Each element will either be 0 (word is not present in the review) or 1 (word is present in the review). And we can treat this as a probability, so we even have meaning for values in between 0 and 1. Furthermore, every review will now be represented by this very long (sparse) vector which has a constant length for every review.
So on a smaller scale if:
word word_id
I -> 0
you -> 1
he -> 2
be -> 3
eat -> 4
happy -> 5
sad -> 6
banana -> 7
a -> 8
the sentences would then be processed in a following way.
I be happy -> [0,3,5] -> [1,0,0,1,0,1,0,0,0]
I eat a banana. -> [0,4,8,7] -> [1,0,0,0,1,0,0,1,1]
Now I highlighted the word sparse.
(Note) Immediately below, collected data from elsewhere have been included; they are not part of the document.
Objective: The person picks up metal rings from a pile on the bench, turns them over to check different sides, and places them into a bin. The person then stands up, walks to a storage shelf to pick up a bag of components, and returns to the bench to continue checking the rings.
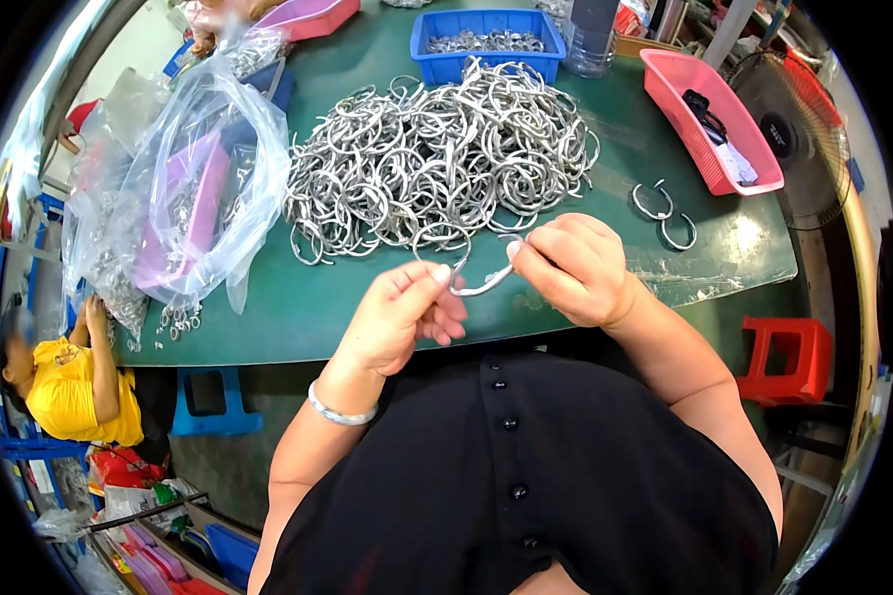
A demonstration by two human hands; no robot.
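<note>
Between my two hands a silvery open metal bangle [488, 287] curves in a shallow arc over the near table edge. My left hand [399, 307] pinches one end of it between thumb and forefinger, the other fingers curled. At the opposite end, my right hand [577, 268] is closed with thumb and forefinger on it. Just beyond my fingers rises a large heap of similar metal bangles [437, 159]. One bangle of the heap [441, 230] lies right behind my left fingertips. Two separate bangles [653, 201] rest on the table to the right.
The green table [625, 129] carries a blue tray [488, 74] of small metal parts, a pink basket [665, 79] and plastic bags [238, 99] around a purple tray [208, 198]. A fan [794, 134] stands at right. Red [789, 362] and blue stools [218, 421] are below. Someone in yellow [79, 387] sits left.
</note>
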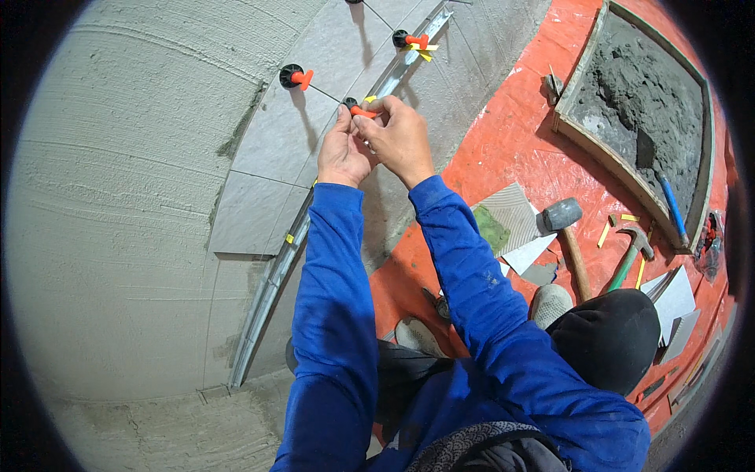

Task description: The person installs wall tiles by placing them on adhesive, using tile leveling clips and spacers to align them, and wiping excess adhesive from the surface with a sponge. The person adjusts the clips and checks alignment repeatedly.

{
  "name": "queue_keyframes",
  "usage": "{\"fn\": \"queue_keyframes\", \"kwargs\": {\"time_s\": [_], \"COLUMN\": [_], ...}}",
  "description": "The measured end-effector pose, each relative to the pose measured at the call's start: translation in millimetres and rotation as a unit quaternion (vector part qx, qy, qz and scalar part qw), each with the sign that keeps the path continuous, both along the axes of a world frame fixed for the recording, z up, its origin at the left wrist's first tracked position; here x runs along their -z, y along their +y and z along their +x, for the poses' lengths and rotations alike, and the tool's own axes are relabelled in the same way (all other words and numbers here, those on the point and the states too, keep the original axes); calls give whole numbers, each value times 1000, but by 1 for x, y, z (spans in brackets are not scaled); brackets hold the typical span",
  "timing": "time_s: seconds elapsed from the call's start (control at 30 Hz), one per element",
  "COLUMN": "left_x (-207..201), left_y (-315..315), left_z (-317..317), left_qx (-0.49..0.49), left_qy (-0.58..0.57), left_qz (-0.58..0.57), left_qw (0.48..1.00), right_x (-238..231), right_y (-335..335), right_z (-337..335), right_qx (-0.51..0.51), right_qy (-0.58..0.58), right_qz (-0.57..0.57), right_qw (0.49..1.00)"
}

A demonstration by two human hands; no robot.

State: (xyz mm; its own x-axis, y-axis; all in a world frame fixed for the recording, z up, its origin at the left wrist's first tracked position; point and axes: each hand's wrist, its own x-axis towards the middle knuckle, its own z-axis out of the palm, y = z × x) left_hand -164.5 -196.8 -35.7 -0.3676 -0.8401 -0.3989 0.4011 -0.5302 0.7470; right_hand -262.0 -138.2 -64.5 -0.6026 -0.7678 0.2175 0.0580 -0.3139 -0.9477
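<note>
Grey tiles (271,141) cover part of the rough plastered wall, above a metal rail (271,293) that slants along their lower edge. My right hand (401,138) pinches the red T-shaped handle of a tile leveler (360,110) at a tile joint. My left hand (344,153) is closed around the leveler's near side, its fingertips against the black base and partly hidden. Another tile leveler (295,77) sits on a joint to the upper left, and one more leveler (405,39) stands farther up beside yellow wedges (425,53). A yellow wedge (290,238) sits at the rail lower down.
An orange sheet (491,149) covers the floor at right. On it lie a wood-edged trough (609,165) of grey mortar (641,86), a rubber mallet (563,214), a claw hammer (627,263) and tile pieces (672,303). My knee (609,338) is beside the hammer.
</note>
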Motion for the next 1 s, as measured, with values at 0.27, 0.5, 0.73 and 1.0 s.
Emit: {"fn": "queue_keyframes", "kwargs": {"time_s": [0.27, 0.5, 0.73, 1.0], "left_x": [1, -1, 7, 10], "left_y": [-2, -3, -9, -14], "left_z": [0, 7, 2, 8], "left_qx": [-22, 98, 2, 1], "left_qy": [-28, -55, 22, 73], "left_qz": [-5, -5, 19, 18], "left_qw": [999, 994, 1000, 997], "right_x": [-3, 2, -1, -2], "right_y": [0, -4, 0, -2], "right_z": [-1, -8, 0, 2], "right_qx": [-109, -257, -16, 31], "right_qy": [-186, -410, -32, 17], "right_qz": [31, 12, -23, 4], "right_qw": [976, 875, 999, 999]}}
That means, there will have A LOT MORE zeros in comparison with ones. We can take advantage of that. Instead of checking every word, whether it is contained in a review or not; we will check a substantially smaller list of only those words that DO appear in our review.
Therefore, we can make things easy for us and create reviews × vocabulary matrix of zeros right away by np.zeros((len(sequences), dimension)). And then just go through words in each review and flip the indicator to 1.0 at position corresponding to that word:
result[review_id][word_id] = 1.0
So instead of doing 25000 x 10000 = 250 000 000 operations, we only did number of words = 5 967 841. That's just ~2.5% of original amount of operations.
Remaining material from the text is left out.